Вопросы современной педиатрии (Jul 2012)
CLINICAL CHARACTERISTICS OF RESPIRATORY INVOLVEMENT IN CHILDREN WITH CYSTIC FIBROSIS IN THE CHUVASH REPUBLIC
Abstract
Cystic fibrosis is a common hereditary disease, characterized by multiple organ dysfunction, including early and severe involvement of respiratory system.
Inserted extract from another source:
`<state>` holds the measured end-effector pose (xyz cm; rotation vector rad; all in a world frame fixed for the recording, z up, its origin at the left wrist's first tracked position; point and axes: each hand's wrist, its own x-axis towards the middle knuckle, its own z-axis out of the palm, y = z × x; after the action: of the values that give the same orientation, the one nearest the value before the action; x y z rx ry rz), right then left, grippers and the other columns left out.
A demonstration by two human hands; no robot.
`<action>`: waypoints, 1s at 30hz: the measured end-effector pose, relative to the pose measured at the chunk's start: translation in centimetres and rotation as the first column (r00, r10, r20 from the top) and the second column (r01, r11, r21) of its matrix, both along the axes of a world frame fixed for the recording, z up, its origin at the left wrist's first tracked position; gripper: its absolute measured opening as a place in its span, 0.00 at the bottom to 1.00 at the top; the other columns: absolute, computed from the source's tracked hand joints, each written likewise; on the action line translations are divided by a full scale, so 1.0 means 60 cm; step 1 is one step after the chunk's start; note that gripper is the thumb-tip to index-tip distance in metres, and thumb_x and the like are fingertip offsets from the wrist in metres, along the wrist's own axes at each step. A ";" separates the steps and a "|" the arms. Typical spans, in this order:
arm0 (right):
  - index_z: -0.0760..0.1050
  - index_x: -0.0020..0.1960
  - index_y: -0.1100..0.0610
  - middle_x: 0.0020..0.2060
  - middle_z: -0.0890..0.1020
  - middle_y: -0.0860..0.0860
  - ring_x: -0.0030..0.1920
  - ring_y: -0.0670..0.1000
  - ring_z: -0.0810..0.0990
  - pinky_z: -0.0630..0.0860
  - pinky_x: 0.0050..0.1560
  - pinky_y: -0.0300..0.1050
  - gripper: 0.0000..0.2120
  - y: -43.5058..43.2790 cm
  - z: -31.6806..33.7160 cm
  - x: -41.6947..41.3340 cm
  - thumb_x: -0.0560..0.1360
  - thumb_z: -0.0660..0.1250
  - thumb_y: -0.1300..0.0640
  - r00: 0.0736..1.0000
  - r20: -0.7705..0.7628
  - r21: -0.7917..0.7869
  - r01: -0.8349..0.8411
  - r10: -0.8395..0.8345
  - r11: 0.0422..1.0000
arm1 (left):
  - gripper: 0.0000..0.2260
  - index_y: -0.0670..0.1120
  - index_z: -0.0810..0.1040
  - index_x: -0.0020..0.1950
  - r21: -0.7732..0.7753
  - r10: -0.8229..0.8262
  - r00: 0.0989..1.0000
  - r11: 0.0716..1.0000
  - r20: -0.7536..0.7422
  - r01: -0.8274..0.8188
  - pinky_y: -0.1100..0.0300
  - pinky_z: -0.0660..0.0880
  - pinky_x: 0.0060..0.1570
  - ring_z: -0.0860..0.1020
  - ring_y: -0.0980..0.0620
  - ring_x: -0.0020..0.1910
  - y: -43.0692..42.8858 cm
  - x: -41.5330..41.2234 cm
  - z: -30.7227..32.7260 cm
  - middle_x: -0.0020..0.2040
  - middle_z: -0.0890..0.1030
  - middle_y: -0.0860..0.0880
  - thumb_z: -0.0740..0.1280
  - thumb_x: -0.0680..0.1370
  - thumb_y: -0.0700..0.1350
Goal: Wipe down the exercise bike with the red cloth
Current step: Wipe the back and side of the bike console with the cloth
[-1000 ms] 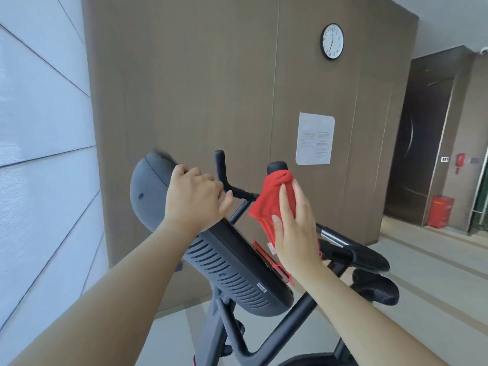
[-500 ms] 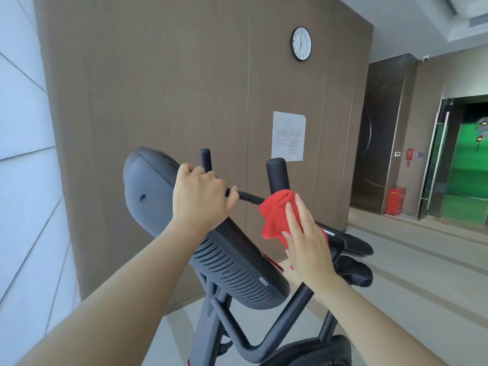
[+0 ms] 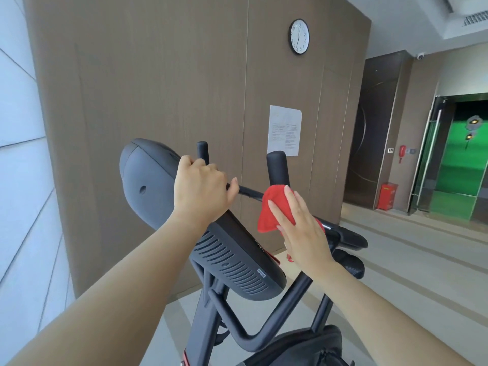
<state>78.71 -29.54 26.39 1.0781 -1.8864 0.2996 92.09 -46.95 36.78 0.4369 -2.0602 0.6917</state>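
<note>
A black exercise bike stands before me, its screen housing seen from behind and tilted. My left hand grips the top edge of that screen housing, thumb hooked over it. The red cloth is bunched around the base of the right handlebar grip, and my right hand presses it there with the fingers laid flat over it. A second upright grip rises behind my left hand.
A brown panelled wall stands close behind the bike, with a clock and a paper notice. A white wall runs on the left. To the right lie open floor, a red box and a green-lit glass doorway.
My right hand has slid the red cloth from the top of the handlebar grip down to its base, baring the grip. The view has swung right. My left hand keeps its hold.
</note>
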 end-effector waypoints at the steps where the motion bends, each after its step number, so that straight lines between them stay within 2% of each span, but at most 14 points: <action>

The disease is caused by CFTR (cystic fibrosis transmembrane conductance regulator) gene mutation. Respiratory tract involvement is a main factor, predicting outcome, mortality, life quality and morbidity of patients. Genetic examination of Chuvash children demonstrated, that 53,5% of patients’ chromosomes are carriers of E92K mutation. According to genetic epidemiology of cystic fibrosis, Chuvash ethnic group is unique, as the prevalence of mutation E92K in it is almost twice higher than the most common and «severe» mutation in the world — F508del. The significant predominance of E92K determined the clinical presentation of cystic fibrosis in the examined group, because this mutation refers as «mild». The critical moment in treatment of this disorder is influence on sputum viscosity. Dornase alpha proved itself as an effective drug, which advantages among other agents, improving sputum rheological properties, are caused not only by unique mucolytic effect, but also anti-inflammatory and antibacterial actions.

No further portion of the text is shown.